Assign subjects unequally to groups
In some situations, you might not want an equal number of subjects in each group. For example, you might want to assign fewer subjects to the control group and more to the experimental groups. The GROUP= option supports a list of sample sizes. The following call to PROC SURVEYSELECT randomly assigns 40 subjects to each of the first two groups and 57 subjects to the third group:
/* You can also specify the groups sizes */ proc surveyselect data=Have noprint seed=12345 out=CohortSize groups=(40 40 57); run; proc freq data=CohortSize; table GroupID / nocum; run; |
The output from PROC FREQ verifies that the sample sizes for the three groups are as specified on the GROUP= list.
Summary
This article shows that it is easy to use PROC SURVEYSELECT to carry out a random assignment of subjects to groups. This article shows three examples:
- Random assignment (evenly) to G groups.
- Random assignment within each stratum (evenly) to G groups.
- Random assignment to G groups when you want to specify the size of each group.
Further reading
- Use the DATA step or PROC SURVEYSELECT to split data into three data sets: Training, testing, and validation.
- Use PROC SURVEYSELECT to assign unique random IDs to subjects.
- Use the OPTEX procedure to assign subjects to groups so that the mean or variance of a covariate is as equal as possible across groups.
- SAS Usage Note 36383: Randomly assign the observations in a data set to two or more groups shows how to randomly assign observations to groups if you are using SAS 9.3. It also shows how to use PROC PLAN to pre-assign subjects when the total number of subjects is unknown.
2 Comments
Nice entry, Rick.
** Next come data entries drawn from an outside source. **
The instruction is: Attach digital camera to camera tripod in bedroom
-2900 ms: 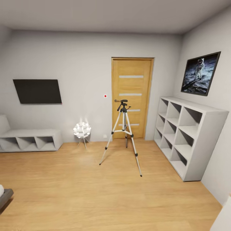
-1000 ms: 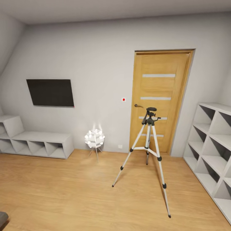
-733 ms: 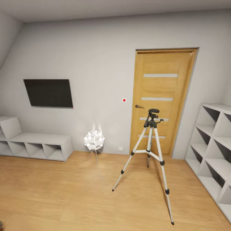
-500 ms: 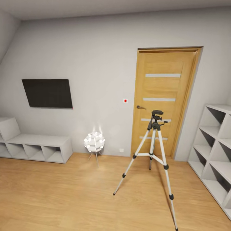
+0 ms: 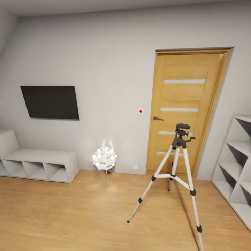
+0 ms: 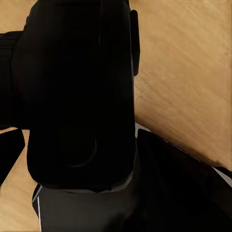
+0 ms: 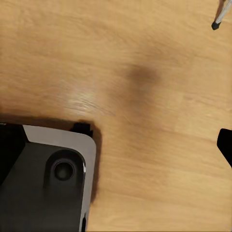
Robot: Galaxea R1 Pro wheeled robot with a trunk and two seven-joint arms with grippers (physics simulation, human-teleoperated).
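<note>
we were in the bedroom, on our way, with the camera tripod [image 5: 177, 174] standing on the wood floor [image 5: 69, 212] in front of the wooden door [image 5: 188, 108], its three silver legs splayed and its black head upright at the top. in the head view a white cube shelf [image 5: 237, 164] stood past the tripod at the right edge, and a small white floor lamp [image 5: 104, 158] and a low white bench shelf [image 5: 38, 165] stood along the wall, under a dark wall screen [image 5: 50, 102].

in the left wrist view the digital camera [image 6: 77, 92] sat right up against our left end effector, a black block close before the lens with the floor behind it. we judged that the left end effector was clamped on it, since the body hung above the floor with nothing under it, though the fingers themselves were hidden by the camera. in the right wrist view we saw the floor, a corner of our own grey base [image 7: 53, 179] and one black tripod foot [image 7: 216, 24]; we could not tell whether the right end effector was apart or together.

the relation that mattered: the tripod's head lay ahead of the left end effector and, by our judgement, across toward our right side, well apart from it. the tripod's long axis ran vertical, so we judged the camera would have to come down onto the head from above, once the base closed the gap. the left arm carried the camera, so it was the one to do it.
</note>
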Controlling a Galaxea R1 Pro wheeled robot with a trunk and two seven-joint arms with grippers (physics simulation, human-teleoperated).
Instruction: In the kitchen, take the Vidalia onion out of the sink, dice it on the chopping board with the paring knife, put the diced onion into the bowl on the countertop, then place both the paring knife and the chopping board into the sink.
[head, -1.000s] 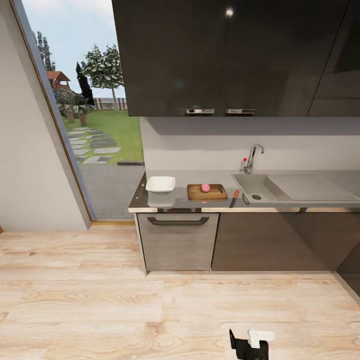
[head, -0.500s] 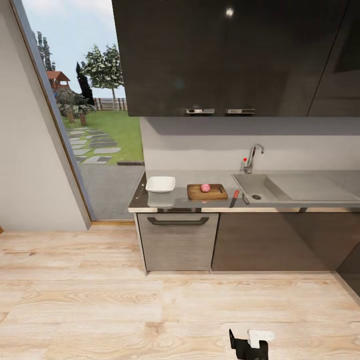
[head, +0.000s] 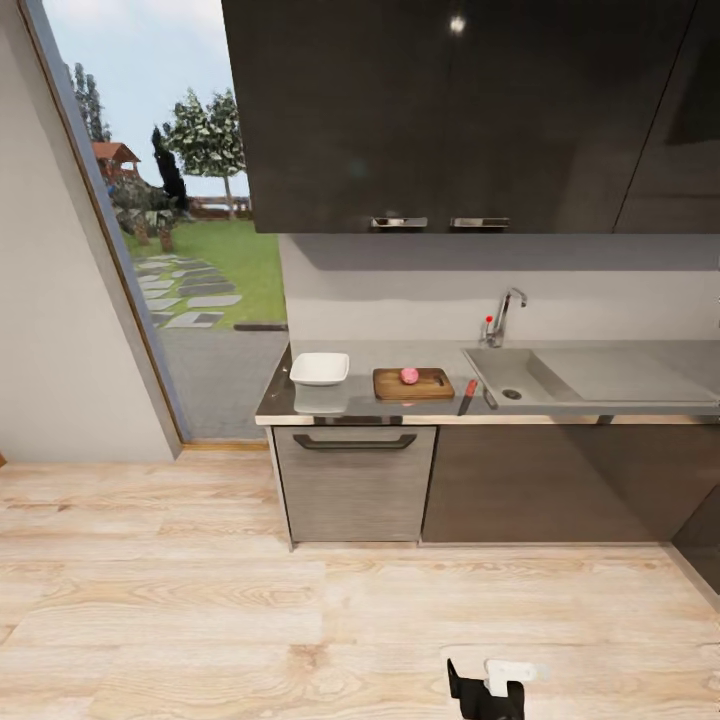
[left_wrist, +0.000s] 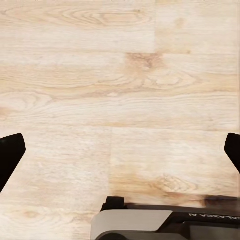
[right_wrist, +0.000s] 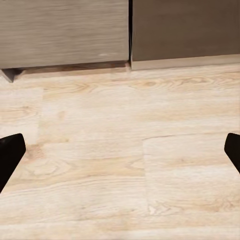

Another common task is block randomization. This is similar to a stratified randomization, but not identical. Often in settings where block randomization is needed, the assignments are made sequentially. To prevent the study administrators inferring the assignment of the last experimental unit(s) in a block, the first N unit(s) in the block will be discarded. Is this something you can get SURVEYSELECT to do directly, or will it take a combination of data steps and with the procedure?
I don't have expertise in block randomization. My first thought would be to look at PROC PLAN.
I discussed this with a colleague. We think that "assignments are made sequentially" refers to the investigator applying the block randomization assignments to subjects. When the block size is fixed (with fixed treatment/placebo allocation) and the process is non-blinded, then the investigator will know what the final assignment(s) in the block will be. I think this concern is sometimes addressed by using a blinded process or varying block sizes.
I don't think Ken's comment refers to a sequential selection method (e.g., Chromy's method).
PROC SURVEYSELECT does not provide an option with GROUPS= to discard the first N units/assignments in each block (stratum or replicate). But you could do this in a separate DATA step.